Hoping some resident network folk can help me out here.

I've just moved into an office that provides Internet access -- I have a cat-6 port in the wall of my office, which I've hooked up to a switch, which my PC's then plug into. After doing that, all my PC's have internet access, yay.

The issue is, I'm pretty sure that this cat-6 port in the wall just plugs into a central router that's shared by the building, which in turn actually connects to the cable internet service. This means I'm basically on the same network as other offices in the same building.

If I look at the windows network view, I can see other PC's on this network with file sharing... so if I'm sloppy enough to enable non-password-protected sharing on my PC, anyone else in the building will be able to access it.

Yeah, I can use authentication, but that's besides the point here (I may want to have other devices on the network like printers or dev-kits, which don't use authentication and should be public to my office, but private to the building).

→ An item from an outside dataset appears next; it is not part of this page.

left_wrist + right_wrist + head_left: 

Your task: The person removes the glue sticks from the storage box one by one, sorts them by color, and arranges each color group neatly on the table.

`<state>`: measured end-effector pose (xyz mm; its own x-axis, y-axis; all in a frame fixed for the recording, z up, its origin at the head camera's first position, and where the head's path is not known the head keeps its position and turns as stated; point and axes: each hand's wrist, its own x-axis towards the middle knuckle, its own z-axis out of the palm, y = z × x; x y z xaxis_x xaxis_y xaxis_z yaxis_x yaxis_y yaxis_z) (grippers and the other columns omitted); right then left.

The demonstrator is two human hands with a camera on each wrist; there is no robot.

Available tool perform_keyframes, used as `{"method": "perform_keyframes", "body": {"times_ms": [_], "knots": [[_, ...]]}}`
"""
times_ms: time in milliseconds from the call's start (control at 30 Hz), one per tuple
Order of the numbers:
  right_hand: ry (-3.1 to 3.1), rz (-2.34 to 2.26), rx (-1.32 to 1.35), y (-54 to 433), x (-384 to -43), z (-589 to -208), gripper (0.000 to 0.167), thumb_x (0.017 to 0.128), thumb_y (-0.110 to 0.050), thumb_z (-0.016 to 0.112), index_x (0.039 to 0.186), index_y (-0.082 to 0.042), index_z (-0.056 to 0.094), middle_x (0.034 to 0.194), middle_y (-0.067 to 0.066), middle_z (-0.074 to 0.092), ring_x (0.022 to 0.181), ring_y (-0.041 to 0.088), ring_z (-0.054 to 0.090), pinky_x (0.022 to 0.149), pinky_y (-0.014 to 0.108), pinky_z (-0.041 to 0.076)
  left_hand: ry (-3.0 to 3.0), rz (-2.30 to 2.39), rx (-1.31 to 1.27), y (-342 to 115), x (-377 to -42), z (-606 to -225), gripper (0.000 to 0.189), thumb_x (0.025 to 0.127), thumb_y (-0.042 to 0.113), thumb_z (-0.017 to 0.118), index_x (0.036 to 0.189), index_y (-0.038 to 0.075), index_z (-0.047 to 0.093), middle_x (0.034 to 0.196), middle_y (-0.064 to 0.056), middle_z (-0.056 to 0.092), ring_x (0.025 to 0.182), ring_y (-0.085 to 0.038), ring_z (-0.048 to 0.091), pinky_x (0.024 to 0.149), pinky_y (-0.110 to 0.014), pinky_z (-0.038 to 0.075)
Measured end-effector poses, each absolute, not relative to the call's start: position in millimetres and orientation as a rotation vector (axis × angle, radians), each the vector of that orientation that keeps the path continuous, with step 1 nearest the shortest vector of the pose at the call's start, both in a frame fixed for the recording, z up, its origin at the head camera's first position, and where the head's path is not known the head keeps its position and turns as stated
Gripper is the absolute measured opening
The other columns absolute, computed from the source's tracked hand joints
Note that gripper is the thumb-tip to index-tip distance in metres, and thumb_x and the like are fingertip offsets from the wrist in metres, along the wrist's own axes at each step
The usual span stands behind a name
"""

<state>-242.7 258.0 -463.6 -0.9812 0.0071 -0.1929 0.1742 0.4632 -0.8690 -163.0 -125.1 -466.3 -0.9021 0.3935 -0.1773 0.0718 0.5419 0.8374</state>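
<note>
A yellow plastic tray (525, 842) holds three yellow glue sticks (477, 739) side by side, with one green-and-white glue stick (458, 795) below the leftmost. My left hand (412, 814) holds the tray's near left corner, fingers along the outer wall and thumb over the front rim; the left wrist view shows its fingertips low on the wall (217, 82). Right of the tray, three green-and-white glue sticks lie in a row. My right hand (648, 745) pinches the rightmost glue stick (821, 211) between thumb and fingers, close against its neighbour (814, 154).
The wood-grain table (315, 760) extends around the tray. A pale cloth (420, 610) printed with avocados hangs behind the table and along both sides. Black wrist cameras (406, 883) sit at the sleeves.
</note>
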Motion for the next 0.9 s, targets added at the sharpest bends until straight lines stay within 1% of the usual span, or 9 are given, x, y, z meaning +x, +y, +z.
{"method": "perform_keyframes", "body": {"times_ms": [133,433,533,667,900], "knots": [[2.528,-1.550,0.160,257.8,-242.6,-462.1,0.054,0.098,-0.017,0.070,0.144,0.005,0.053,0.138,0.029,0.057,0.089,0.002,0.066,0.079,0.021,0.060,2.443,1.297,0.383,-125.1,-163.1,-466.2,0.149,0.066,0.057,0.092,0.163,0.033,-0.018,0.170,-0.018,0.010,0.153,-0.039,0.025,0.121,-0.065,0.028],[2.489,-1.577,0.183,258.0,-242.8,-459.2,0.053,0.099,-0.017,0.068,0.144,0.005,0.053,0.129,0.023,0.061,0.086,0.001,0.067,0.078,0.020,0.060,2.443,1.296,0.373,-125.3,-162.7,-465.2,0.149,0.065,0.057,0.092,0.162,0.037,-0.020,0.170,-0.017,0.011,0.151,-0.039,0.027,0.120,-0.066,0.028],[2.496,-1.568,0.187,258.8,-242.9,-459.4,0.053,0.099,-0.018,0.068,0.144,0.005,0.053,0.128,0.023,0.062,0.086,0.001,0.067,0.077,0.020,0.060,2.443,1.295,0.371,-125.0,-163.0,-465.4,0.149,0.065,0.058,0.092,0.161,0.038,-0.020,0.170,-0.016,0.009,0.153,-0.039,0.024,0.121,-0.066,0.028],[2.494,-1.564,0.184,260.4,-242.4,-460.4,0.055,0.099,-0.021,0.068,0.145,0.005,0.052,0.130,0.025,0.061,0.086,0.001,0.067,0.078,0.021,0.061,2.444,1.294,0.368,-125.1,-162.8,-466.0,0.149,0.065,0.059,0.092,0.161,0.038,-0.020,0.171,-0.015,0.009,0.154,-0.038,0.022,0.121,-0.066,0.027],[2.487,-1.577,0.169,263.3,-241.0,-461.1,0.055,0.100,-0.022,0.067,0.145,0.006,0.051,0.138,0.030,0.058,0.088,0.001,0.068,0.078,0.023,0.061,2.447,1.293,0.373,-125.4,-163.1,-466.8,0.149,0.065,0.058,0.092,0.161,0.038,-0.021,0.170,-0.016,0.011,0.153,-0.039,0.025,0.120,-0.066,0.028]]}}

What's the best way to isolate the PC's in my office from the rest of the PC's in the building so we have our own private LAN, but still allow them to access the shared building internet?

Can I just set up my own router in between my network and the building network?

Your own router would work, yes. You'll also need to define your own IP subnet and look after DNS and DHCP (if you use it) yourself, as these may be centrally managed by the building's ISP.

Yes, the best method is what has been said and what you suggested at the end: Plug your own router to the office network; and your computers to that router.

We have a cheap one at home that has an incoming eth port, and 4 outgoing ports. The router gets its own IP from the real router; and our router manages DHCP for our own private LAN, while still providing internet access (we could say it's working like a NAT behind a NAT; which is probably what's actually happening)

Of course, be sure your router is not in bridge mode or else it will pass through (should be obvious if you get the same IP address family than without the router; and/or you can still see other PCs in the office).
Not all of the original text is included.